§ What you have to do
Copy each line of the entries that includes the word "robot".

§ Given information

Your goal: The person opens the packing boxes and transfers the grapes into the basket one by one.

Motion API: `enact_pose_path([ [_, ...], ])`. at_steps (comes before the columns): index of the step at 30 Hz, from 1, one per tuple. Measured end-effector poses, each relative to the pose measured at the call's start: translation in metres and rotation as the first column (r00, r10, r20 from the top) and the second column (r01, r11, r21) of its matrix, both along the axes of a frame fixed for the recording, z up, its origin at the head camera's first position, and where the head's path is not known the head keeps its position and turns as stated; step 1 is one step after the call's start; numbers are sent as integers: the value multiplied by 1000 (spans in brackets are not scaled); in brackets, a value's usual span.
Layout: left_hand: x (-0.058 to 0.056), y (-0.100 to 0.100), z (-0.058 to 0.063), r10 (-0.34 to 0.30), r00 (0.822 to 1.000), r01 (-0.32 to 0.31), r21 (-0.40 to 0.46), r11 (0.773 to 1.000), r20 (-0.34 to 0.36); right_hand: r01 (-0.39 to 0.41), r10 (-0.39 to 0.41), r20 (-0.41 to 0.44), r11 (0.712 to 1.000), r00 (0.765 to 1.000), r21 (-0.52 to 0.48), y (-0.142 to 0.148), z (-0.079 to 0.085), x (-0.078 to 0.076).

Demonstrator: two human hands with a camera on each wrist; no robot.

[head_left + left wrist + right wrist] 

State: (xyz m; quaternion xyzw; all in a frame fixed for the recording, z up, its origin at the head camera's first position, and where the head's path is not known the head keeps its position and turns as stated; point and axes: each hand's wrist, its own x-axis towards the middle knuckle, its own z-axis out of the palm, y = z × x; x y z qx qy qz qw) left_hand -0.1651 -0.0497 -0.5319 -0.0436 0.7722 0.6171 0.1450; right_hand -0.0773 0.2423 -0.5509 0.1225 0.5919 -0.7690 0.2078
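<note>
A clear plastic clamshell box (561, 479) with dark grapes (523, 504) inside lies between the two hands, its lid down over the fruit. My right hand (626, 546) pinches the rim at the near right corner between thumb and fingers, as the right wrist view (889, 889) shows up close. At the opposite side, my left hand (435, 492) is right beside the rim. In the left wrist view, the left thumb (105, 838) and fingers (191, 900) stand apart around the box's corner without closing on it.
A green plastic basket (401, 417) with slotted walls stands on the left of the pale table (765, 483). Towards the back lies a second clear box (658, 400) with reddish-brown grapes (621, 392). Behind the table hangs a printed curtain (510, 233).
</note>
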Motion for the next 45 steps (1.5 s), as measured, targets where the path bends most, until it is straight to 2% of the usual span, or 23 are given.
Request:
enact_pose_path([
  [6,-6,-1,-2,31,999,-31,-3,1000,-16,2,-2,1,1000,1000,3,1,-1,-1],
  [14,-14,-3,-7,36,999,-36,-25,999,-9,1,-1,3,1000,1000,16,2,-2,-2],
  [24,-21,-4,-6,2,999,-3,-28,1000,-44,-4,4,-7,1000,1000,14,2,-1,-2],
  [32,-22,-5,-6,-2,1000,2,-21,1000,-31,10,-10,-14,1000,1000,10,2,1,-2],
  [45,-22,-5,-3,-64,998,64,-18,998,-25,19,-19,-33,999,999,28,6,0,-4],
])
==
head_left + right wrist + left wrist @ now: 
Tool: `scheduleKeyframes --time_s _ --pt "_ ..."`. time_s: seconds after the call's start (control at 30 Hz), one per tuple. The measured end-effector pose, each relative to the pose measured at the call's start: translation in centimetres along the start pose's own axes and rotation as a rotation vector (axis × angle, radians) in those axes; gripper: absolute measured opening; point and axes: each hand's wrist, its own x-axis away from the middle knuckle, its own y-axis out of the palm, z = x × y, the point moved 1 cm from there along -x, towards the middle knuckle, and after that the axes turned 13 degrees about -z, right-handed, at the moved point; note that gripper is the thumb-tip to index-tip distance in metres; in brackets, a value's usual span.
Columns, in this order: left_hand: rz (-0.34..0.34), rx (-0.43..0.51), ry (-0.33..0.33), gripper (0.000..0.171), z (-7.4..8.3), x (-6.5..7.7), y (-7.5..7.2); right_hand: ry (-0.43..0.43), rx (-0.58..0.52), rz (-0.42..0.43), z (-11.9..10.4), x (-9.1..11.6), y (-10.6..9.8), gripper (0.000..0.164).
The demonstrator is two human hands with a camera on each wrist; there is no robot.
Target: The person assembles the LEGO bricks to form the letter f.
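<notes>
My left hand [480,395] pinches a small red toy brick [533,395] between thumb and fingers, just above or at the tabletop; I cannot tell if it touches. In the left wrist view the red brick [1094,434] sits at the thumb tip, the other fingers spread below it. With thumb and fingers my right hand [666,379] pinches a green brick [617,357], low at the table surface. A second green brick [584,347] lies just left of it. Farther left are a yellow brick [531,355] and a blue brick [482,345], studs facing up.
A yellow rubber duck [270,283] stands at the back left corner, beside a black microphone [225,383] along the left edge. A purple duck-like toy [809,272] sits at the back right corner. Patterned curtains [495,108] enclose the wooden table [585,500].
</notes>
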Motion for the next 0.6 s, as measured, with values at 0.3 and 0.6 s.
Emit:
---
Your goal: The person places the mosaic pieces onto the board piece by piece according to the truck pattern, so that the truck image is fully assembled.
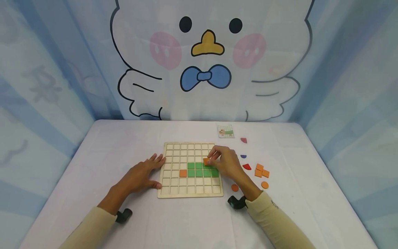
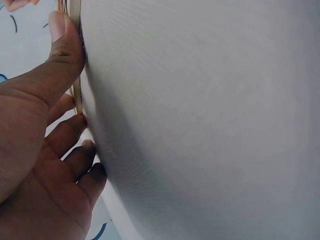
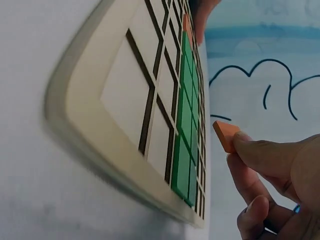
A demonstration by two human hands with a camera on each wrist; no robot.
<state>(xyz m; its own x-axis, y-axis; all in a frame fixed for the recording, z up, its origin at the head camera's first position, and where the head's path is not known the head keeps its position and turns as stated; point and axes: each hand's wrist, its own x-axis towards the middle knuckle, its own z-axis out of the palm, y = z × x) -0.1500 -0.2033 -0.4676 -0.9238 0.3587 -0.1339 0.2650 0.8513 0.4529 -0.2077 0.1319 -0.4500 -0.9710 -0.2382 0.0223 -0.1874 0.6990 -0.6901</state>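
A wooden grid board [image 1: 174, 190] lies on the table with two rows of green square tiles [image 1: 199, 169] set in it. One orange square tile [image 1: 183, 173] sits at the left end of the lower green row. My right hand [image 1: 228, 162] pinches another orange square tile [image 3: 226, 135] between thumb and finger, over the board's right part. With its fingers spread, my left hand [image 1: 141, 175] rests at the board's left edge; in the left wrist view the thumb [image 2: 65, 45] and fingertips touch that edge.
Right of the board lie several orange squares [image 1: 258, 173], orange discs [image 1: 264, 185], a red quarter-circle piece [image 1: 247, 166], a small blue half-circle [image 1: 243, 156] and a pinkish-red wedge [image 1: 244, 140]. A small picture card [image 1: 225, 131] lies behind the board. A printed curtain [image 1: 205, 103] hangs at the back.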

§ Written solution
Demonstrator: two human hands with a camera on each wrist; no robot.
The demonstrator is two human hands with a camera on each wrist; there is no robot.
A demonstration by two human hands with a camera on each wrist; no robot.

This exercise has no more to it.